What the exercise asks:
Once the line with "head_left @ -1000" is found in the data, output it and each following line exactly, up to and including the line with "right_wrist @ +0", and nothing before or after.

Dataset records START

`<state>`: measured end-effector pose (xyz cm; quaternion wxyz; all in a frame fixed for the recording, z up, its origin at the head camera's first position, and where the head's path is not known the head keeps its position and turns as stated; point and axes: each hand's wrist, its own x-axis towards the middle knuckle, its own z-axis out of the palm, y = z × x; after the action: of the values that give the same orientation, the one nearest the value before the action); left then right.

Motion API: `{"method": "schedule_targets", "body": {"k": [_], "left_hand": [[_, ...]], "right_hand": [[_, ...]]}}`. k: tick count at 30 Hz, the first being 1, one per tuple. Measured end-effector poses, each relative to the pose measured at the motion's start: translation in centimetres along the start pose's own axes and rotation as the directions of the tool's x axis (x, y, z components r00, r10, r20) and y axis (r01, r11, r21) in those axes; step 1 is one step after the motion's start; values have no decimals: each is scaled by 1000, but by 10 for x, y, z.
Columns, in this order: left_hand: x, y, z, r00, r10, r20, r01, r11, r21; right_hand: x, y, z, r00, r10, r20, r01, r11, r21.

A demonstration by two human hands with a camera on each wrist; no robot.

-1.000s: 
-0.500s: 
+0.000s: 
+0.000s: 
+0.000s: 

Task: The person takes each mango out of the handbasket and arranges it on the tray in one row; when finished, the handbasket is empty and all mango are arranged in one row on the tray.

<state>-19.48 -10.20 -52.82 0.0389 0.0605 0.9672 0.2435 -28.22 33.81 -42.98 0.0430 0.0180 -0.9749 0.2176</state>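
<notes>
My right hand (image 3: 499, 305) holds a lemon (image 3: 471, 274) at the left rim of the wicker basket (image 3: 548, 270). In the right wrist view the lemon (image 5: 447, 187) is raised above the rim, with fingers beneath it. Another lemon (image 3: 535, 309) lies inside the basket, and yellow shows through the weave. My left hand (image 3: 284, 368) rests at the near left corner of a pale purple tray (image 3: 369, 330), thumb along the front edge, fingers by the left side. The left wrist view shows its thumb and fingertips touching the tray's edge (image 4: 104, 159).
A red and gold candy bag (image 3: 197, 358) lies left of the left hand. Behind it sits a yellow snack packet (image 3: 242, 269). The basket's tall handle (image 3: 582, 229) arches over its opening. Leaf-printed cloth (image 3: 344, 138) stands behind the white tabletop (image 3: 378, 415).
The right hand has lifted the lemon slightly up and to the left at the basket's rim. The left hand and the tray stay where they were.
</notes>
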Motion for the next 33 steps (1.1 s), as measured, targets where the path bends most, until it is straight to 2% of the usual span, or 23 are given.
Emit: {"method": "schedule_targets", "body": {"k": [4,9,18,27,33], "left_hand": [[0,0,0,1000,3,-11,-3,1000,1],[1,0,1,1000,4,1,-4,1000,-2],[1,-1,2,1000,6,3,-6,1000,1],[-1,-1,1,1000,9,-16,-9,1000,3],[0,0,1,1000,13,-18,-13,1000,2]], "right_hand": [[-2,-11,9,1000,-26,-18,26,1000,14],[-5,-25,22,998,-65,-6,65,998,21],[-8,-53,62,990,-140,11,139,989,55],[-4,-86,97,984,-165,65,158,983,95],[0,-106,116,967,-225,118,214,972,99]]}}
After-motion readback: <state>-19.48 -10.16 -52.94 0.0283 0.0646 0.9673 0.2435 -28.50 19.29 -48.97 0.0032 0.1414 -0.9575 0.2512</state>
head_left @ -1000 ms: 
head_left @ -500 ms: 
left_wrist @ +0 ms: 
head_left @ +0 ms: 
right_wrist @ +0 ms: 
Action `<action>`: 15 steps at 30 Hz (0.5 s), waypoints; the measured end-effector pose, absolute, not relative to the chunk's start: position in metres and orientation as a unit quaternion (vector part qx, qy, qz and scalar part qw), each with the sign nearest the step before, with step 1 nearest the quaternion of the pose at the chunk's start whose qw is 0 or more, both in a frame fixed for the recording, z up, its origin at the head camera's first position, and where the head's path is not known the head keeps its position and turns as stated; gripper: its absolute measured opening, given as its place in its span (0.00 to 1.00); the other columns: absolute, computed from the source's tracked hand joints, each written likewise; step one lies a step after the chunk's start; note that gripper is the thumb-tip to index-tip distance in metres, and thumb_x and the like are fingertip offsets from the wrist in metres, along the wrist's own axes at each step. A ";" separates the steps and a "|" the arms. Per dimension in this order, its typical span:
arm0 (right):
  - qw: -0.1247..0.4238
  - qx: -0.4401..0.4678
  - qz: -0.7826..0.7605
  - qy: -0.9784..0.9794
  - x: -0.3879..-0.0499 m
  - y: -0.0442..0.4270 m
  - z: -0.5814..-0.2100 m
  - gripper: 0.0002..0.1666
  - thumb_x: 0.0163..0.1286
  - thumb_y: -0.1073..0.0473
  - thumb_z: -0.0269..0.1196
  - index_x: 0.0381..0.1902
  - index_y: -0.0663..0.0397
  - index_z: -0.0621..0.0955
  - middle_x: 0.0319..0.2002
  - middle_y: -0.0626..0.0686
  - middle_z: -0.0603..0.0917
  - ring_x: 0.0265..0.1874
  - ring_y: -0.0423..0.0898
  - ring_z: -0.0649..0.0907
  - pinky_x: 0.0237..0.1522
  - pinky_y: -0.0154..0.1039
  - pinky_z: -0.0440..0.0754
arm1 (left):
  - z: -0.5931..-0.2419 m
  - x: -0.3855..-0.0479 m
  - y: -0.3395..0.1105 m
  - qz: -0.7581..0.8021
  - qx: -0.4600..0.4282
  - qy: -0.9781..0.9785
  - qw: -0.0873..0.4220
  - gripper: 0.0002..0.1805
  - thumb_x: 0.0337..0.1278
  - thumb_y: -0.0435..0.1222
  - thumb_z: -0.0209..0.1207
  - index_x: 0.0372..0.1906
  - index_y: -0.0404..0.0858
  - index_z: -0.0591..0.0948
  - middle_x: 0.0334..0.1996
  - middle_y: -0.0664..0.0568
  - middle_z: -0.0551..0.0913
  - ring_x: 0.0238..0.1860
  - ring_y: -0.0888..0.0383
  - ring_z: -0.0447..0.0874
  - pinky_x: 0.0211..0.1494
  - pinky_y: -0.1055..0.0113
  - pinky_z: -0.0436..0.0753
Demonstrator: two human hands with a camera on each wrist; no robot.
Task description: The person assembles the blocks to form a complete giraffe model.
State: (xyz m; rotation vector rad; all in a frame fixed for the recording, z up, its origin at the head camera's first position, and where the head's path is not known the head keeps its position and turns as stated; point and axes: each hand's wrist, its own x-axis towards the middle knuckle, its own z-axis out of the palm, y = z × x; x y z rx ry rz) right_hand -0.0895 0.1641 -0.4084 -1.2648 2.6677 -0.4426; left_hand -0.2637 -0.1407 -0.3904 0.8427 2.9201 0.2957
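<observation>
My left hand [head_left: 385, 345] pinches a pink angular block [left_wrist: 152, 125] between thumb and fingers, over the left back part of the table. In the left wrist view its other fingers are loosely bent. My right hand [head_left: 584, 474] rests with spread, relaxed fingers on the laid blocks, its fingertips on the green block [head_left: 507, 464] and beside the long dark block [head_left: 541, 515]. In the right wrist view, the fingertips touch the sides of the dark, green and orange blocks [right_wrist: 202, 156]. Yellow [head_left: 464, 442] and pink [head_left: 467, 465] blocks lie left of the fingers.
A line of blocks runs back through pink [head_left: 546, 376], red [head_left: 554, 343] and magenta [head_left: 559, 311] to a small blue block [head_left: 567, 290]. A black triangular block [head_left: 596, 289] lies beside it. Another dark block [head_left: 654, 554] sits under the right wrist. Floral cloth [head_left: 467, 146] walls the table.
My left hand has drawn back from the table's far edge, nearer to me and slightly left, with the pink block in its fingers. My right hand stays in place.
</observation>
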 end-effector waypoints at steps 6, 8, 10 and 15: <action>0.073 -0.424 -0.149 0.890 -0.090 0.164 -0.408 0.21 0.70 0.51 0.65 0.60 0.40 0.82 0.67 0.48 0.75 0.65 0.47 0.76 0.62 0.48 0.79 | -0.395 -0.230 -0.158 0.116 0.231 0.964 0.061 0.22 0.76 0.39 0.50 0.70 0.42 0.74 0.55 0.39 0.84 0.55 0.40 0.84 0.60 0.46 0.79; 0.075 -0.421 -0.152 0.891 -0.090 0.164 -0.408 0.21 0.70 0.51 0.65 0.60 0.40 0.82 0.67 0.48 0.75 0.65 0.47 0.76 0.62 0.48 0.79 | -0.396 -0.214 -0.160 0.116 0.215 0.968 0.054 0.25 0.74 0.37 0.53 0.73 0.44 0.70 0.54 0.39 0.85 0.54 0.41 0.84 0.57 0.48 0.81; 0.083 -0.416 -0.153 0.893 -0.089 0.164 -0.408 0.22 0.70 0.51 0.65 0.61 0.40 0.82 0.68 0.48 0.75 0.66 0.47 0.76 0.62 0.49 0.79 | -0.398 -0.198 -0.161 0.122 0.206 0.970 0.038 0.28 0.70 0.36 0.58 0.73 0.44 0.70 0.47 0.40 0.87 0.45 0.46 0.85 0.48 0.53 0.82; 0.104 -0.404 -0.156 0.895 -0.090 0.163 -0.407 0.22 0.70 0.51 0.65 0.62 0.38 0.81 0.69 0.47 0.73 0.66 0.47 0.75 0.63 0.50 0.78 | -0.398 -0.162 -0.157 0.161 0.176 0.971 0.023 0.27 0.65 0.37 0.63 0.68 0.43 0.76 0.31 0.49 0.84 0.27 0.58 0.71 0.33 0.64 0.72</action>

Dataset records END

Task solution:
head_left @ -1000 ms: 
head_left @ -500 ms: 
left_wrist @ +0 ms: 
head_left @ +0 ms: 
right_wrist @ +0 ms: 

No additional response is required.